» **WORK INSTRUCTIONS**
Restate the listing below with no word altered.
[[ INPUT open ]]
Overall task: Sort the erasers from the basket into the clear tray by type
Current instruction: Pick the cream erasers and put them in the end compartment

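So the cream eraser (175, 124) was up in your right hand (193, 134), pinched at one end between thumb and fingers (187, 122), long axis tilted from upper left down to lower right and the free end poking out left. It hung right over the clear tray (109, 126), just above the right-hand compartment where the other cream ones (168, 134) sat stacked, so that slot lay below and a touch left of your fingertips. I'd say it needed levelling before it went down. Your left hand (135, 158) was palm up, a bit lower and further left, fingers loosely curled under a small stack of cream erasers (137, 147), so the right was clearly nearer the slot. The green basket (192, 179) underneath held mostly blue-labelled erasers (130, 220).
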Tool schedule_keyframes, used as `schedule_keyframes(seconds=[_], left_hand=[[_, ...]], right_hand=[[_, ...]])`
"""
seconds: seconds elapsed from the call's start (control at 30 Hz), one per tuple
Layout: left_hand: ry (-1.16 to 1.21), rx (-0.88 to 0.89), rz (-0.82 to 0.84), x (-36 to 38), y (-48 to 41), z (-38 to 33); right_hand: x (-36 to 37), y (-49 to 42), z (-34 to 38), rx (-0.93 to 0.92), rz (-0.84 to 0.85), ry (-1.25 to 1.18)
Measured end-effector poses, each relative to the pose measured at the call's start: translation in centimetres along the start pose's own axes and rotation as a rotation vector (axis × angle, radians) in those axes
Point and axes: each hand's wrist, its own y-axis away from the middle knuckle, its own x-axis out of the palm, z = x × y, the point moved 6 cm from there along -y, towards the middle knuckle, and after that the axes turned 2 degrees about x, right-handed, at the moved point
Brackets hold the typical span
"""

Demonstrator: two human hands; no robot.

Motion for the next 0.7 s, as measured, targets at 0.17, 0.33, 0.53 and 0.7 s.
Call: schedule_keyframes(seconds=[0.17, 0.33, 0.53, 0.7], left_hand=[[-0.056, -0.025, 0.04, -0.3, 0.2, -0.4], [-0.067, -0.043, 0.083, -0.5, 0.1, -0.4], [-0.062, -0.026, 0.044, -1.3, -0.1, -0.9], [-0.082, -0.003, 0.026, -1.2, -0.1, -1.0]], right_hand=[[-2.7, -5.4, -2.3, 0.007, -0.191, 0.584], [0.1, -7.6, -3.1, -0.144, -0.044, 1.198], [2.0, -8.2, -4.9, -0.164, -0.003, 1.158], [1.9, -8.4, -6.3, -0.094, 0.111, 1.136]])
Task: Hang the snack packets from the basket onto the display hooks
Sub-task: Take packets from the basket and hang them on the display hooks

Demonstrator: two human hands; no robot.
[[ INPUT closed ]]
» **WRITTEN ANSWER**
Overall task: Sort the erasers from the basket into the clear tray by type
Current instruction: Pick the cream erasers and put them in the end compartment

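So the cream eraser (175, 124) was up in your right hand (193, 134), pinched at one end between thumb and fingers (187, 122), long axis tilted from upper left down to lower right and the free end poking out left. It hung right over the clear tray (109, 126), just above the right-hand compartment where the other cream ones (168, 134) sat stacked, so that slot lay below and a touch left of your fingertips. I'd say it needed levelling before it went down. Your left hand (135, 158) was palm up, a bit lower and further left, fingers loosely curled under a small stack of cream erasers (137, 147), so the right was clearly nearer the slot. The green basket (192, 179) underneath held mostly blue-labelled erasers (130, 220).
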Tool schedule_keyframes, used as `schedule_keyframes(seconds=[_], left_hand=[[_, ...]], right_hand=[[_, ...]])`
"""
seconds: seconds elapsed from the call's start (control at 30 Hz), one per tuple
Layout: left_hand: ry (-1.16 to 1.21), rx (-0.88 to 0.89), rz (-0.82 to 0.84), x (-36 to 38), y (-48 to 41), z (-38 to 33); right_hand: x (-36 to 37), y (-49 to 42), z (-34 to 38), rx (-0.93 to 0.92), rz (-0.84 to 0.85), ry (-1.25 to 1.18)
Measured end-effector poses, each relative to the pose measured at the call's start: translation in centimetres along the start pose's own axes and rotation as a rotation vector (axis × angle, radians) in those axes
Point and axes: each hand's wrist, its own y-axis away from the middle knuckle, its own x-axis out of the palm, z = x × y, the point moved 6 cm from there along -y, towards the middle knuckle, and after that the axes turned 2 degrees about x, right-handed, at the moved point
Brackets hold the typical span
"""

Demonstrator: two human hands; no robot.

Motion for the next 0.7 s, as measured, targets at 0.17, 0.33, 0.53 and 0.7 s.
Call: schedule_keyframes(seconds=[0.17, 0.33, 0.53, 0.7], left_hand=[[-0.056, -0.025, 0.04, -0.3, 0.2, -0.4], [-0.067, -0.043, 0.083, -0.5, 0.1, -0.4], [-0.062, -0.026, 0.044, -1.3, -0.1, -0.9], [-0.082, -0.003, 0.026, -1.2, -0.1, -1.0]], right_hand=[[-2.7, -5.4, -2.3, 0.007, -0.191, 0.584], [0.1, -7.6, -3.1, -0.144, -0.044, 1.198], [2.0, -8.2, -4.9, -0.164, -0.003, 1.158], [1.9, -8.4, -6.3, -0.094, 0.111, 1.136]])
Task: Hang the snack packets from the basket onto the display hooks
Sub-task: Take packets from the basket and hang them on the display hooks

Demonstrator: two human hands; no robot.

What the exercise asked for is now complete.